Using the entries below, say how many of the lines carry "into". Write the number alone.

Records excerpted from a collection:

__________

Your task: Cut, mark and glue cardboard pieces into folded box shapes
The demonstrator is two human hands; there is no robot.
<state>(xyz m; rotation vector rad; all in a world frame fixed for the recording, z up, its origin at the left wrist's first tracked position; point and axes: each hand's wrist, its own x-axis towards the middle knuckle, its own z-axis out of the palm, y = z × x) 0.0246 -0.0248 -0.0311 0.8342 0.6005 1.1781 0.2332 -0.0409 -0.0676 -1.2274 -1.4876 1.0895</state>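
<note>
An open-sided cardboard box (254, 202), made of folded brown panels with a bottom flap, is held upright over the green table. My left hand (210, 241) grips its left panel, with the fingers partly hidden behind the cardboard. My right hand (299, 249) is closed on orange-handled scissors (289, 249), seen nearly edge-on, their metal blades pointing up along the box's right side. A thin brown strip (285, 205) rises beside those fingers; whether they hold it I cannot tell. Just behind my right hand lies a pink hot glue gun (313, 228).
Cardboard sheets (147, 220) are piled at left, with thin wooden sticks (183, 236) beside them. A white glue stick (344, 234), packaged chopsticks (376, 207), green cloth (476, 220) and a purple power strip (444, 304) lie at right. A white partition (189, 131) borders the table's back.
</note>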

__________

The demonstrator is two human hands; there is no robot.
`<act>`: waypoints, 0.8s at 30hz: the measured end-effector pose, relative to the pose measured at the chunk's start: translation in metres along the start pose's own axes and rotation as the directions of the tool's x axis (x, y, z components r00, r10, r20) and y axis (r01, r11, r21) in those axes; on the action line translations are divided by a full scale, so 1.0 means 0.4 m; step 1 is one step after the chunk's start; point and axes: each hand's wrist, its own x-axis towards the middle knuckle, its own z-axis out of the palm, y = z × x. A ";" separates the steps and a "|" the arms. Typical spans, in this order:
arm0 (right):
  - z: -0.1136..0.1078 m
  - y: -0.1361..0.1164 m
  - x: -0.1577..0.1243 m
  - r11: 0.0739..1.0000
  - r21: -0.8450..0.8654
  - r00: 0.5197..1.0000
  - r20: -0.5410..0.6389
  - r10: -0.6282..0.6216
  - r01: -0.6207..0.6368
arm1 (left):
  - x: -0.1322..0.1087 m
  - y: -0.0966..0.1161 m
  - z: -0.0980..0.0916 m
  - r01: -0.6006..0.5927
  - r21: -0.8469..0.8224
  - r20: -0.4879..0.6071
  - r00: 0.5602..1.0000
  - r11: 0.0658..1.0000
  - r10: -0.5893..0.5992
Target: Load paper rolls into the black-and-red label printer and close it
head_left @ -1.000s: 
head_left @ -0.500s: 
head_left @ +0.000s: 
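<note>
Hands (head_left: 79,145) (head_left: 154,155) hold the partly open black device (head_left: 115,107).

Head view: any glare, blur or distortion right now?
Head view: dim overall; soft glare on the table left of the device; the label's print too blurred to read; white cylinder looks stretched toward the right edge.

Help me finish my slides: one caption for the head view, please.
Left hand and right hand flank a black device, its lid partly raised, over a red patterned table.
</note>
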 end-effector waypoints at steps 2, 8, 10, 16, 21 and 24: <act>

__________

**Problem solution:** 2